Social Media Tracking Of Non-Users? Risks For Employers And Employees

Internet security company, Malwarebytes Labs, is reporting that, according to Consumer Reports (CR), a U.S.-based nonprofit consumer organization, TikTok gathers data on people who do not even use the app itself.

TikTok embeds a tracker called a "pixel" on many websites, often without the site owner's knowledge. Users accessing that website are recorded by the pixel and their user data and website interaction is sent to TikTok or Facebook to then help those tech companies create targeted ads and measure their effectiveness.

CR enlisted the aid of the security firm, Disconnect, to scan for websites containing TikTok's pixel, paying particular attention to sites that regularly deal with sensitive information, such as .gov, .org, and .edu sites. It found that pixels are already widespread.

This is not a new tactic by TikTok. Facebook/Meta used the "Like" button embedded on many websites to track users' browsing habits. That data was reported to Facebook/Meta, even if the user had no social media account.
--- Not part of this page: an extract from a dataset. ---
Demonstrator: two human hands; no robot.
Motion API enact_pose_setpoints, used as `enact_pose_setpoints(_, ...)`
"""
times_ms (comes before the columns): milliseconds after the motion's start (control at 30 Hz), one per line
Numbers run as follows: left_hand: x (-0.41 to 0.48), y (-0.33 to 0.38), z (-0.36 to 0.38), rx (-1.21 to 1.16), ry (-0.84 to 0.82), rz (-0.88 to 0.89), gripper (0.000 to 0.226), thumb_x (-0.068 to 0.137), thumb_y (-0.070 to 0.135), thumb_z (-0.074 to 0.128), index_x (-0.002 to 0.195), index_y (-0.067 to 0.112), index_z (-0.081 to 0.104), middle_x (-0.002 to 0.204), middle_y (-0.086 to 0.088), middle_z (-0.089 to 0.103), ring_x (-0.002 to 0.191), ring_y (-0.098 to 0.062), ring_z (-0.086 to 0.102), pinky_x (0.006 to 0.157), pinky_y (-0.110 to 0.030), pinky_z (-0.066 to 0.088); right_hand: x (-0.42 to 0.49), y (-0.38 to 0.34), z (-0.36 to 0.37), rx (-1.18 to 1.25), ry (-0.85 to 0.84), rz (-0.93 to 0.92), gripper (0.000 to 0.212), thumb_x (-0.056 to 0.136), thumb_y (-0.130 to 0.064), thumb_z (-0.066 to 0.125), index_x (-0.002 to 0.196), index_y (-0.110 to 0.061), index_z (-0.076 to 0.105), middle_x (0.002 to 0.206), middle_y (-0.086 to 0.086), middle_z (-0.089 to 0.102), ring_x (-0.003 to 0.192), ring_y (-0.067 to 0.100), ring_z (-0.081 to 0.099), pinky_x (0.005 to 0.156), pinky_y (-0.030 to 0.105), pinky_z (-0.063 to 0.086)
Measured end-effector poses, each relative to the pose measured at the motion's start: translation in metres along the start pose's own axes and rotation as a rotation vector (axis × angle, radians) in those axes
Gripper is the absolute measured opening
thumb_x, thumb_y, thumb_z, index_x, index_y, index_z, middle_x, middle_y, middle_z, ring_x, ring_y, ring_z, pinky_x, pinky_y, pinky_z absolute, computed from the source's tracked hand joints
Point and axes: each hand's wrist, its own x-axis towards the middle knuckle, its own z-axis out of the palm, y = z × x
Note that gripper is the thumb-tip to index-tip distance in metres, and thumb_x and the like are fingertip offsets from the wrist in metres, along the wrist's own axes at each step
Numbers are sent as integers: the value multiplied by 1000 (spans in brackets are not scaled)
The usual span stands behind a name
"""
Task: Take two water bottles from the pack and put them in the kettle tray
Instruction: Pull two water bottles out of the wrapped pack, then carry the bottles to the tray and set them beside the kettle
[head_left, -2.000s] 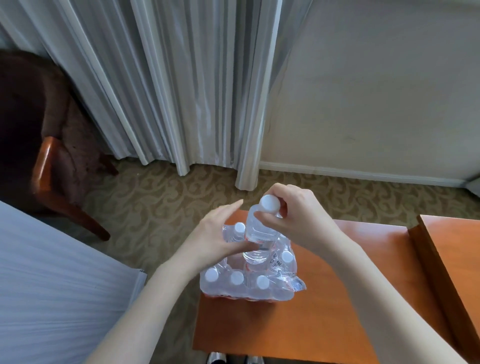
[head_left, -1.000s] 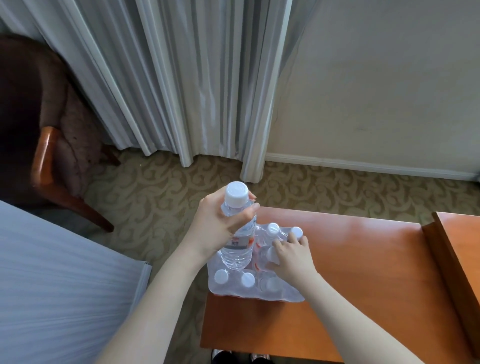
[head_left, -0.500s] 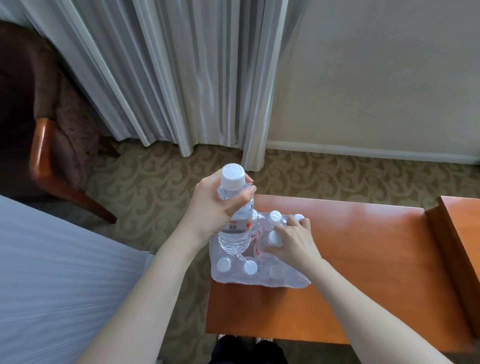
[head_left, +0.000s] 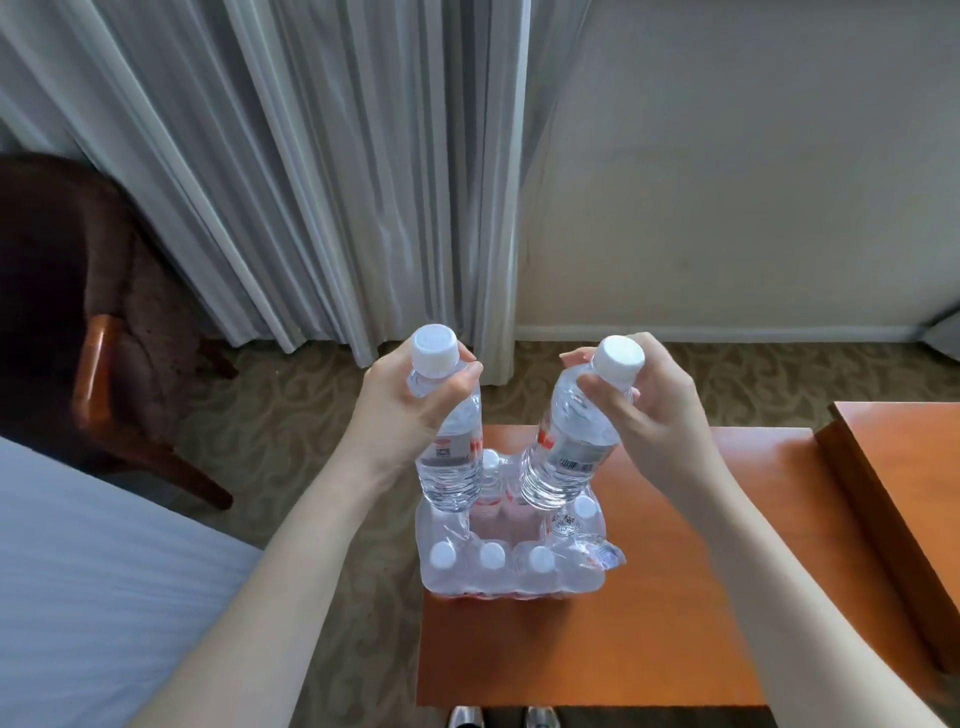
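Note:
A clear water bottle (head_left: 451, 462) with a white cap hangs upright above the pack, held near its neck by my left hand (head_left: 410, 410). A second clear bottle (head_left: 566, 457) tilts a little to the right, gripped just under its white cap by my right hand (head_left: 649, 415). Below both bottles sits the shrink-wrapped pack (head_left: 511, 564) on the left end of an orange wooden table (head_left: 649, 597). Its wrap is torn open on top, and several white caps show along its near row. No kettle tray is in view.
A second orange wooden surface (head_left: 904, 467) abuts the table on the right. A white bed (head_left: 93, 582) fills the lower left. A dark chair with wooden arms (head_left: 98, 364) stands at the left by grey curtains (head_left: 322, 171). Patterned carpet lies beyond the table.
My right hand has pulled a second bottle up out of the pack. My left hand stays raised with the first bottle.

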Motion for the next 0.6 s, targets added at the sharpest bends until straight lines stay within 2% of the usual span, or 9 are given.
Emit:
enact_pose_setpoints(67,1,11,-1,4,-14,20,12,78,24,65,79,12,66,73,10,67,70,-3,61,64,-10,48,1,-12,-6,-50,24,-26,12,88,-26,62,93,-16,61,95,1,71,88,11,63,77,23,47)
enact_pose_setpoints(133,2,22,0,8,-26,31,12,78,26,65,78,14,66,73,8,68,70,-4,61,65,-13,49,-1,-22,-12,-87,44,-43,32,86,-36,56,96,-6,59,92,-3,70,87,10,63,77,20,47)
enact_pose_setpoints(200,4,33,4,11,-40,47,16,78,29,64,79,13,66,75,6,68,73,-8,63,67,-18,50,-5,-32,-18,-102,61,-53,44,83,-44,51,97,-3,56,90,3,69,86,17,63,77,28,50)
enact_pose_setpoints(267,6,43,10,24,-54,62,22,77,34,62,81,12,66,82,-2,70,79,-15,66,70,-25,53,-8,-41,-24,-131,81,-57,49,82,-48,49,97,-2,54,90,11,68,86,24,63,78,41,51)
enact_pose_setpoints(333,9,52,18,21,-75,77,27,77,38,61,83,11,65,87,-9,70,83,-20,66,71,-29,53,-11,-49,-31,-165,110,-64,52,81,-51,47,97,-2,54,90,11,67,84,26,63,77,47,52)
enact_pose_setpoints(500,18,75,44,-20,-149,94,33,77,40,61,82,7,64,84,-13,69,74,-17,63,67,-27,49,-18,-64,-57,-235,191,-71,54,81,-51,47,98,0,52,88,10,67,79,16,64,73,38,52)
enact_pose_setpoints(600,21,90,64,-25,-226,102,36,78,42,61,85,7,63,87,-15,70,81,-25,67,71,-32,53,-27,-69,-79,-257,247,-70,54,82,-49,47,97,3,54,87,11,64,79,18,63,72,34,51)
Among other data, TikTok collects the IP address, the page a user is on, and what the user is clicking, typing, or searching for. Although the data is used for targeted ads and ad effectiveness, a TikTok spokesperson claims the data "is not used to group individuals into particular interest categories for other advertisers to target." Data collected from non-TikTok users, however, are used in aggregated reports sent to advertisers. "TikTok's "secret operation" tracks you even if you don't use it." (Oct. 04, 2022)


Organizations should consider a policy that limits the use of social media and standards that promote privacy protections from third parties. While the tracking is claimed to be for marketing/advertising purposes for now, that does not mean it will not be used for other purposes in the future. 

The risk for organizations is that employee information is tracked, but also that employee interactions online create a heightened risk for social engineering.

As for organizations and individuals, Consumer Reports recommends three guidelines to protect organizational and personal information online:


·  Use privacy-protected browser extensions such as uBlock Origin or Malwarebytes Browser Guard.

·  Take advantage of your browser’s privacy settings.

·  Use a privacy-focused browser, such as Brave or Firefox.